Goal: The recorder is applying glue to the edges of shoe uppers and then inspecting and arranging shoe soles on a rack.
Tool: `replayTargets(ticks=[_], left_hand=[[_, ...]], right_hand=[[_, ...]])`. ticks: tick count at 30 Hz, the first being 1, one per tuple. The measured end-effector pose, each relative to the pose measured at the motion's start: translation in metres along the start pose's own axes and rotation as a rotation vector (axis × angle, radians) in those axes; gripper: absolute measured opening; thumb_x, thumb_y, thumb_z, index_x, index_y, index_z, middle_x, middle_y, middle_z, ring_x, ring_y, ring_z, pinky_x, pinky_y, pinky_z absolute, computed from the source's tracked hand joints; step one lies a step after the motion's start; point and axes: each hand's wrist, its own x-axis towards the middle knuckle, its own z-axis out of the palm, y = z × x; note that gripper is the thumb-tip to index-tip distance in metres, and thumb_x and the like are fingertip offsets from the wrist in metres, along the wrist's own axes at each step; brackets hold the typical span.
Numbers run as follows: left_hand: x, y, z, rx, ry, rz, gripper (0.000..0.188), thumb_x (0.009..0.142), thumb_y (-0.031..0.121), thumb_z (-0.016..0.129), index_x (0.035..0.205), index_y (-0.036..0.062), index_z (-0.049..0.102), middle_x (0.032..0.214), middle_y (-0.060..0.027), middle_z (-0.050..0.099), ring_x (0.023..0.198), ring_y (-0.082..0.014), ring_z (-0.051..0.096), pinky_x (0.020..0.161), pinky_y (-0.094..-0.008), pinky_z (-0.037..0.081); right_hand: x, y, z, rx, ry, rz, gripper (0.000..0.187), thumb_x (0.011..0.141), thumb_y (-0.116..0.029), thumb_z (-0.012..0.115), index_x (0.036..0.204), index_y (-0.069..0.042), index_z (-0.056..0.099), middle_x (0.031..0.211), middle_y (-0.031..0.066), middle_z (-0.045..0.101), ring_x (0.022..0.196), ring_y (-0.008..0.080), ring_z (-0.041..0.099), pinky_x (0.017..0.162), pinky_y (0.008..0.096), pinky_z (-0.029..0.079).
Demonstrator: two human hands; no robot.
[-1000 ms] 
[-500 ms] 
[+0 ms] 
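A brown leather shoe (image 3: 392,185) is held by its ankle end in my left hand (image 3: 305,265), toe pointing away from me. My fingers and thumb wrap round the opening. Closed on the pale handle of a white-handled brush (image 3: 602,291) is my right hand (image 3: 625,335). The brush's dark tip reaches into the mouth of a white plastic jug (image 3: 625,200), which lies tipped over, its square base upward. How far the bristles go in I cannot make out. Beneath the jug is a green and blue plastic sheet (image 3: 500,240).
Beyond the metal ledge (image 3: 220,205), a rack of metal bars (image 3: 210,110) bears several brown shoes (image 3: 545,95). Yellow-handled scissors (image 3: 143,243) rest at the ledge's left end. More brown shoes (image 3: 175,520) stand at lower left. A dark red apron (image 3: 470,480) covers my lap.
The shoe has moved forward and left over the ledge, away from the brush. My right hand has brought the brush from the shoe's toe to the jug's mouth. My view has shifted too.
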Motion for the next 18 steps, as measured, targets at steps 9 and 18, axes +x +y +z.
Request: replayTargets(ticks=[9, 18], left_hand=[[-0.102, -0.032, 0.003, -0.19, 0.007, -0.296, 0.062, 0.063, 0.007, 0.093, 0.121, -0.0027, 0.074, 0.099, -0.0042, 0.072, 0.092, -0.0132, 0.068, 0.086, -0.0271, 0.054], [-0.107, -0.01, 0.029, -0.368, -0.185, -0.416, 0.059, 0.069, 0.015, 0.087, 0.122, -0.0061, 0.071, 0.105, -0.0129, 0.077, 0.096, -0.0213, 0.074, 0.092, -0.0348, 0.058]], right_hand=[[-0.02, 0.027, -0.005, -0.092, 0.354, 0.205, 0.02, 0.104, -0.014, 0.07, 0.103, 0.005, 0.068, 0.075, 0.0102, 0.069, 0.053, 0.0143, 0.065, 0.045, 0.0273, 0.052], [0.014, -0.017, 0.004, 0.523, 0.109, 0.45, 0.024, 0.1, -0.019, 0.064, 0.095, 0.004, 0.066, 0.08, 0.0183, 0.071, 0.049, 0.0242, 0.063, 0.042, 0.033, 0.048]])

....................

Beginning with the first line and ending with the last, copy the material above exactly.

Goal: The recorder is applying glue to the edges of shoe uppers and then inspecting and arranging shoe soles on a rack.
Tool: `replayTargets(ticks=[_], left_hand=[[_, ...]], right_hand=[[_, ...]])`. ticks: tick count at 30 Hz, the first being 1, one per tuple. The measured end-effector pose, each relative to the pose measured at the motion's start: translation in metres along the start pose's own axes and rotation as a rotation vector (axis × angle, radians) in those axes; gripper: absolute measured opening; thumb_x, thumb_y, thumb_z, index_x, index_y, index_z, middle_x, middle_y, middle_z, ring_x, ring_y, ring_z, pinky_x, pinky_y, pinky_z absolute, computed from the source's tracked hand joints; step one lies a step after the motion's start; point and axes: each hand's wrist, its own x-axis towards the middle knuckle, its own z-axis out of the palm, y = z × x; note that gripper is the thumb-tip to index-tip distance in metres, and thumb_x and the like are fingertip offsets from the wrist in metres, along the wrist's own axes at each step; brackets hold the typical span.
Numbers run as follows: left_hand: x, y, z, rx, ry, rz, gripper (0.000..0.188), thumb_x (0.009..0.142), thumb_y (-0.031..0.121), thumb_z (-0.016..0.129), index_x (0.035..0.205), index_y (-0.036..0.062), index_z (-0.049..0.102), middle_x (0.032..0.214), middle_y (-0.060..0.027), middle_z (-0.050..0.099), ring_x (0.023..0.198), ring_y (-0.082..0.014), ring_z (-0.051..0.096), pinky_x (0.020..0.161), pinky_y (-0.094..-0.008), pinky_z (-0.037..0.081); right_hand: x, y, z, rx, ry, rz, gripper (0.000..0.187), thumb_x (0.011..0.141), thumb_y (-0.116..0.029), thumb_z (-0.012..0.115), index_x (0.036..0.204), index_y (-0.069..0.042), index_z (-0.056..0.099), middle_x (0.031..0.211), middle_y (-0.031..0.066), middle_z (-0.045..0.101), ring_x (0.022..0.196), ring_y (-0.008..0.080), ring_z (-0.041..0.099), pinky_x (0.017..0.162), pinky_y (0.008..0.096), pinky_z (-0.029..0.079).
Demonstrator: two human hands; no robot.
[-1000 ms] 
[-500 ms] 
[+0 ms] 
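A brown leather shoe (image 3: 392,185) is held by its ankle end in my left hand (image 3: 305,265), toe pointing away from me. My fingers and thumb wrap round the opening. Closed on the pale handle of a white-handled brush (image 3: 602,291) is my right hand (image 3: 625,335). The brush's dark tip reaches into the mouth of a white plastic jug (image 3: 625,200), which lies tipped over, its square base upward. How far the bristles go in I cannot make out. Beneath the jug is a green and blue plastic sheet (image 3: 500,240).
Beyond the metal ledge (image 3: 220,205), a rack of metal bars (image 3: 210,110) bears several brown shoes (image 3: 545,95). Yellow-handled scissors (image 3: 143,243) rest at the ledge's left end. More brown shoes (image 3: 175,520) stand at lower left. A dark red apron (image 3: 470,480) covers my lap.
The shoe has moved forward and left over the ledge, away from the brush. My right hand has brought the brush from the shoe's toe to the jug's mouth. My view has shifted too.
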Motion for the next 18 steps, as measured, targets at steps 9 and 18, axes +x +y +z.
Request: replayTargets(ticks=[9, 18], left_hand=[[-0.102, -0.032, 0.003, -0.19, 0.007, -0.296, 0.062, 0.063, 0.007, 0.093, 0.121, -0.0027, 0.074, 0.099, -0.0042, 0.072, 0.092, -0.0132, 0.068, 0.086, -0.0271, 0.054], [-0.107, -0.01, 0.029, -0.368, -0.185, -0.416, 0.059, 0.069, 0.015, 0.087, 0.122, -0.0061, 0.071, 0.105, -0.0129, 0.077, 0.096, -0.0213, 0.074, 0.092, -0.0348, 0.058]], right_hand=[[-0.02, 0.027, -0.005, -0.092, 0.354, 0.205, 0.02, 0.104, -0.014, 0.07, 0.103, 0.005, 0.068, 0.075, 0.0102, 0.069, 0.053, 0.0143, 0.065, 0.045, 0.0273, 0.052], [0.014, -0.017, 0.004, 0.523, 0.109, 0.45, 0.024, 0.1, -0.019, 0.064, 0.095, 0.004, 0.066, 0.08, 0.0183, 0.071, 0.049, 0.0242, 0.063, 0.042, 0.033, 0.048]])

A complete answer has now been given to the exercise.